Task statement >> Say the number of lines holding the word "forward" in the data, and leave out everything else.

Data block >>

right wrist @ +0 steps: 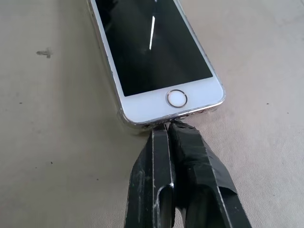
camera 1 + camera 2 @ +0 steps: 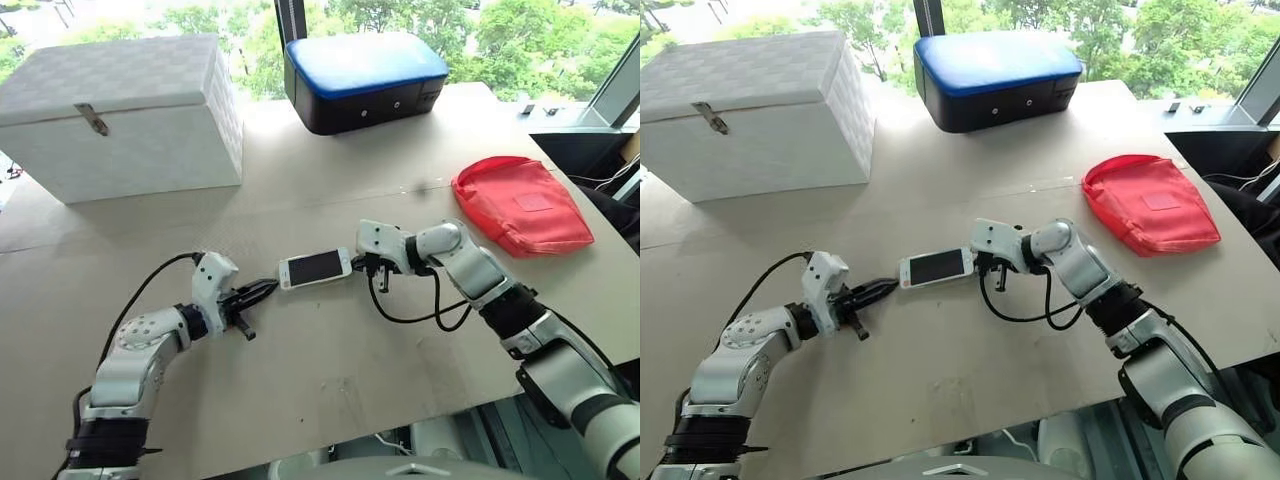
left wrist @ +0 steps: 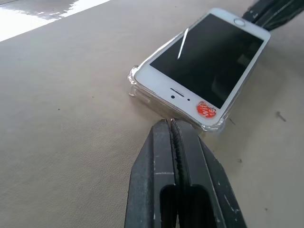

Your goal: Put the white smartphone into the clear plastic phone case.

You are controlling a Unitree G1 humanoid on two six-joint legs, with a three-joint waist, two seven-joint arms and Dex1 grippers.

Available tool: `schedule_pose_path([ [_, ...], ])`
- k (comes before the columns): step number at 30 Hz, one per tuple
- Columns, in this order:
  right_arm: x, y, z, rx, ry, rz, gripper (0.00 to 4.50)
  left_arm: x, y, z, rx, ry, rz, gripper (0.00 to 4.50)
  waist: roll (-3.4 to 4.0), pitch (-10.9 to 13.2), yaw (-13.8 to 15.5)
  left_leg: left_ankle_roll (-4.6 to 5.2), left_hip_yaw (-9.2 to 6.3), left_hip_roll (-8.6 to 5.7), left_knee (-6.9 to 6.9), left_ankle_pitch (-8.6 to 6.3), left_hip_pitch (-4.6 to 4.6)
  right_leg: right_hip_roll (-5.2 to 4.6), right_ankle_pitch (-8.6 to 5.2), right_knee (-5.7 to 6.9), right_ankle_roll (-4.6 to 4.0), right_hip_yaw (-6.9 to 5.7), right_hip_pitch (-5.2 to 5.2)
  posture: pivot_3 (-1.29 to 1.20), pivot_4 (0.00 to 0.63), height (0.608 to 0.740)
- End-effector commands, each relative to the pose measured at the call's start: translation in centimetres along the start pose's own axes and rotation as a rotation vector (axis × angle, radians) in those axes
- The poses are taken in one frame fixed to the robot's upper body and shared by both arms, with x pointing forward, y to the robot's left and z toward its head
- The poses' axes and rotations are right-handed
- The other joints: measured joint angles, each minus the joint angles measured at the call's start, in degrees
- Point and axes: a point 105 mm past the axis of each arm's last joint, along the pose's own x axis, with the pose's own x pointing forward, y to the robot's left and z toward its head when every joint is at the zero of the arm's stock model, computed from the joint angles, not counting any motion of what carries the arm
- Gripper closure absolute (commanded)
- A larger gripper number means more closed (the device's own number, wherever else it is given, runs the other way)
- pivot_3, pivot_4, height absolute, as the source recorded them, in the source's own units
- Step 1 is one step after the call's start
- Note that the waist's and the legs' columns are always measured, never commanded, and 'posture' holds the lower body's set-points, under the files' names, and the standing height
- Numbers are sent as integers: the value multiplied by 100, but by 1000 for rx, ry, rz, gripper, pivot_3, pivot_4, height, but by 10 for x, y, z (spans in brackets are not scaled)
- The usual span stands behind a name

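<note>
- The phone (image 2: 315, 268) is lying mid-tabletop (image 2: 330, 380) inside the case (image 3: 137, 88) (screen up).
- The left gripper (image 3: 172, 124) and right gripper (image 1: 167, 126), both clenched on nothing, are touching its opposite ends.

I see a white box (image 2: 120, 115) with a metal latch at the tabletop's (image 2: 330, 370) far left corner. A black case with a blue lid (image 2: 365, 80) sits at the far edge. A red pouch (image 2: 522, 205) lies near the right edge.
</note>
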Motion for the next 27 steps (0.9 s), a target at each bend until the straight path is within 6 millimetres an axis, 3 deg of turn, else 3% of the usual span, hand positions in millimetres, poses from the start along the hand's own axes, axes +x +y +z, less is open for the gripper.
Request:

Response to this task >> 2